Should a line in the entries below contain "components", return that line.

=== SUPPLIED ENTRIES ===

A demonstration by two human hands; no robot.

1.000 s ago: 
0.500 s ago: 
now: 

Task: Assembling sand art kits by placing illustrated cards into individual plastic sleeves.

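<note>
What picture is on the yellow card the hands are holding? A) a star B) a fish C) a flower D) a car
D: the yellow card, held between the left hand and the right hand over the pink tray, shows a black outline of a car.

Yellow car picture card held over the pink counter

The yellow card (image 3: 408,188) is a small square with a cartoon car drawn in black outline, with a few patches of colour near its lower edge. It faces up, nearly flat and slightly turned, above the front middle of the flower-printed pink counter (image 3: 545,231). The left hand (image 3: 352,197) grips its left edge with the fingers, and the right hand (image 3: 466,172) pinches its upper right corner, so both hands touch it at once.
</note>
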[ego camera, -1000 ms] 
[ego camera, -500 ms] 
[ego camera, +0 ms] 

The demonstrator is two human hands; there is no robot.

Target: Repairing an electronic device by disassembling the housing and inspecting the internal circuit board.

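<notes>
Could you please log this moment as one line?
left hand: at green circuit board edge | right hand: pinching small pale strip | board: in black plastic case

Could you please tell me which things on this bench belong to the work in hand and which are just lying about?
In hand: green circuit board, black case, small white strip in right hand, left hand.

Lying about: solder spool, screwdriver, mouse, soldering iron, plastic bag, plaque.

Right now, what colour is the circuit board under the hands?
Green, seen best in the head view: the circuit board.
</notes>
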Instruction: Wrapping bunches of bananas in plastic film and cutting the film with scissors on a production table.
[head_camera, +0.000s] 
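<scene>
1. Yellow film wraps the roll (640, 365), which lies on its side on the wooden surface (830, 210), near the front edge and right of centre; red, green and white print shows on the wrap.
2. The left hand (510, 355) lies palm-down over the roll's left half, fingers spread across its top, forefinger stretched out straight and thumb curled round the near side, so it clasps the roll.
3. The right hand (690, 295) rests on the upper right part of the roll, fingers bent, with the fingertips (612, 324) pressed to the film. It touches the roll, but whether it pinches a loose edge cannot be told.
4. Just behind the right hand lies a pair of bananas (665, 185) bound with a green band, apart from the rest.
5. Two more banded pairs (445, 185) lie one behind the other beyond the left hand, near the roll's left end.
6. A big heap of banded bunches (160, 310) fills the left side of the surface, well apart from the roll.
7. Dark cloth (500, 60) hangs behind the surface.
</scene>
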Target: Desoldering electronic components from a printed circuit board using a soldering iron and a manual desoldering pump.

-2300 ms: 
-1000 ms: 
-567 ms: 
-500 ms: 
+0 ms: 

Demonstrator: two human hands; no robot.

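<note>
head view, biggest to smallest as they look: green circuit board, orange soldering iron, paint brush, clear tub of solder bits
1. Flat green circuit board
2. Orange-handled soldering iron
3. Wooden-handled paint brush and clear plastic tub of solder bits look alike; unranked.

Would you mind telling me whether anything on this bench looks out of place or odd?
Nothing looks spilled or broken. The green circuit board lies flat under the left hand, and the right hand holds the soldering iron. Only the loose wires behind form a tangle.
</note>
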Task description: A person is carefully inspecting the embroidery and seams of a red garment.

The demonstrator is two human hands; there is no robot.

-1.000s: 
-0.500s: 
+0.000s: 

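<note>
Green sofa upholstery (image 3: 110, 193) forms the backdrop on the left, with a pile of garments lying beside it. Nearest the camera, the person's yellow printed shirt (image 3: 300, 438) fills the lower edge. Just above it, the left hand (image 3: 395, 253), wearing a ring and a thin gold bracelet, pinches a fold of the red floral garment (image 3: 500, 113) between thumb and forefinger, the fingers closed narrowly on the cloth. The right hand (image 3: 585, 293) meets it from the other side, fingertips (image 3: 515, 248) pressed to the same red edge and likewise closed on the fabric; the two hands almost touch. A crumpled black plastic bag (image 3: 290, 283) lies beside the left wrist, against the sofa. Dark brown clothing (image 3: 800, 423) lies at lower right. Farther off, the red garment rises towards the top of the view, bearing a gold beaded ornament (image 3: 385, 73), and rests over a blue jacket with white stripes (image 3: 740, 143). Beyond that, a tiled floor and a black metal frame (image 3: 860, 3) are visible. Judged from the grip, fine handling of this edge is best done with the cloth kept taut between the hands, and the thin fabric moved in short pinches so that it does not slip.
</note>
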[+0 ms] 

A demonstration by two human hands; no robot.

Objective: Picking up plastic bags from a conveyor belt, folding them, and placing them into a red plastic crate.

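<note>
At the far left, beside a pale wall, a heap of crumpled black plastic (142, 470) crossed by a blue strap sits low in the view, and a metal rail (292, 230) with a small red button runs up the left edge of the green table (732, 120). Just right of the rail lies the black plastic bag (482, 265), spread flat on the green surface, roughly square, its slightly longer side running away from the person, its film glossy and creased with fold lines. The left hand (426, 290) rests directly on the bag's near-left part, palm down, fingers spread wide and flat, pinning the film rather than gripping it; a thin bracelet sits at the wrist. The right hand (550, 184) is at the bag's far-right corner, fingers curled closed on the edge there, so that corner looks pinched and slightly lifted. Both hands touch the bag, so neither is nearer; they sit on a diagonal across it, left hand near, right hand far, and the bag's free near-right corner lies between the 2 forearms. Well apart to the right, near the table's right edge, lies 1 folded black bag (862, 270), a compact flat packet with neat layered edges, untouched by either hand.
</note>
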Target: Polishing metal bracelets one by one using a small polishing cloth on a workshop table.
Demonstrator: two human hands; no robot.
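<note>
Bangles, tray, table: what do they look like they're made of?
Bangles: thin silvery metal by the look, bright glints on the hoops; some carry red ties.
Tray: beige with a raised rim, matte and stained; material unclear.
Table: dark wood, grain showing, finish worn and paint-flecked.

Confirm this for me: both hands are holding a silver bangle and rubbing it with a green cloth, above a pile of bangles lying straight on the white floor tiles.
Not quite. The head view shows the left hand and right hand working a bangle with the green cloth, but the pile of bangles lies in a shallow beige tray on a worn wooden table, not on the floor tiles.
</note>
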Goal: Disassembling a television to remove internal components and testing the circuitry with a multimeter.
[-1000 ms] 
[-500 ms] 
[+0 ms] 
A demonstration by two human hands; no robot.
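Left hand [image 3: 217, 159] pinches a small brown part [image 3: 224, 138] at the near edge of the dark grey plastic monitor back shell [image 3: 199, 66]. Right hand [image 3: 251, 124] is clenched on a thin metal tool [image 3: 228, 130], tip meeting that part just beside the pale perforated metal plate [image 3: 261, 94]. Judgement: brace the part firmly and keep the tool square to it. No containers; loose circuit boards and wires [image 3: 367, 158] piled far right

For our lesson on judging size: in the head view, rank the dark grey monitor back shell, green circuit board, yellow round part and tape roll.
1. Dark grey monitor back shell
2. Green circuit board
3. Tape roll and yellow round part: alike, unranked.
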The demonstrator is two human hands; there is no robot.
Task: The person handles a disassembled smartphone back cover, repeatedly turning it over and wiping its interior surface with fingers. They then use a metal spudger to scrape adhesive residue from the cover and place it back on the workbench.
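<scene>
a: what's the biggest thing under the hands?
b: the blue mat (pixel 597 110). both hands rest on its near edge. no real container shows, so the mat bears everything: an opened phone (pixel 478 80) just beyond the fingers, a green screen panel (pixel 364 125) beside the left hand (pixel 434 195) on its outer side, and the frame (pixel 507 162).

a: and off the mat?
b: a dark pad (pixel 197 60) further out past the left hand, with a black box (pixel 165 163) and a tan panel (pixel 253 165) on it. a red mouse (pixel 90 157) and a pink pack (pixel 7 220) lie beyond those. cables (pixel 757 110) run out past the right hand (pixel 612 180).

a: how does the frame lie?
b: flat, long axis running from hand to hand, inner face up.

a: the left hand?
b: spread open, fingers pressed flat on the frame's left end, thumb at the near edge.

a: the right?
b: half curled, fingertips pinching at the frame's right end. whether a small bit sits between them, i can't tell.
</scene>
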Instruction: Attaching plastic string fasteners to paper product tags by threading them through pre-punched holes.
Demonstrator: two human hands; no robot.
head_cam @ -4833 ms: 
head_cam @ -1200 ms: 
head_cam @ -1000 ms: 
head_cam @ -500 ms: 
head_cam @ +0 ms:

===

- **EXERCISE ANSWER**:
Target: Desoldering electronic components from a printed circuit board using a soldering iron and a manual desoldering pump.
Goal: Disassembling a television to remove internal components and testing the circuitry with a multimeter.

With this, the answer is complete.